Causal Discovery - An Introduction | PyData Hamburg Meetup March 2022

Discover the basics of causal discovery in machine learning, explore methods and applications, and learn how to identify causal relationships to improve model performance and decision-making.

Key takeaways
  • Causal discovery is the process of identifying causal relationships between variables in data.
  • Machine learning is not naturally equipped to handle causality and often assumes independence between variables.
  • Causal discovery can improve model performance and help account for confounding variables.
  • There are three main families of causal discovery methods: PC algorithm, GES, and score-based methods.
  • The PC algorithm is a popular method for causal discovery, but it has limitations and may not perform well in all situations.

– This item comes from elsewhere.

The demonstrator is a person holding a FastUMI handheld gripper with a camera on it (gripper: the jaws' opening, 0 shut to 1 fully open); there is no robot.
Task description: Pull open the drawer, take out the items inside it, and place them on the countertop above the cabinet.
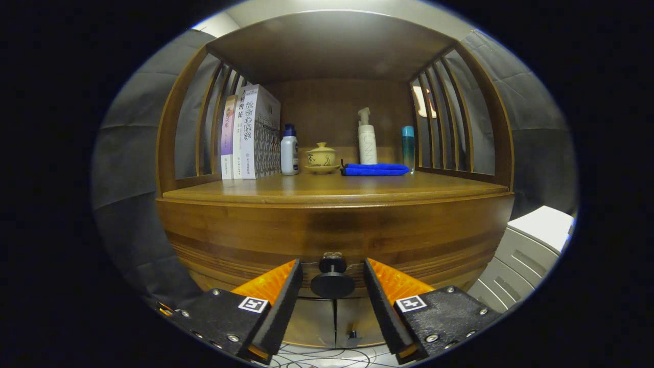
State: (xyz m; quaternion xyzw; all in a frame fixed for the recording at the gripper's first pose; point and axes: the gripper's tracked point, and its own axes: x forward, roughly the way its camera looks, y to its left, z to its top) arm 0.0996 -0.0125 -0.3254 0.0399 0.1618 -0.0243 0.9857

  • Causal graphs can be used to represent causal relationships, and there are different types of graphs that can be used to represent different types of relationships.
  • Markov equivalence class is a concept in causal graph theory that refers to a set of graphs that are equivalent in terms of causal relationships.
  • Causal discovery can be applied to a wide range of domains, including finance, medicine, and social sciences.
  • Regularization techniques can be used to improve the performance of machine learning models in the context of causal discovery.
  • Causal inference is the process of estimating causal effects from observational data, and it is a crucial step in making decisions in many fields.
  • There are different definitions of causality, and there is no single “correct” definition.
  • Causal discovery can be used to identify causal relationships and make decisions in complex systems.
  • Confounding variables can be problematic in machine learning and can affect the performance of models.
  • Causal discovery can help to account for confounding variables and improve the performance of machine learning models.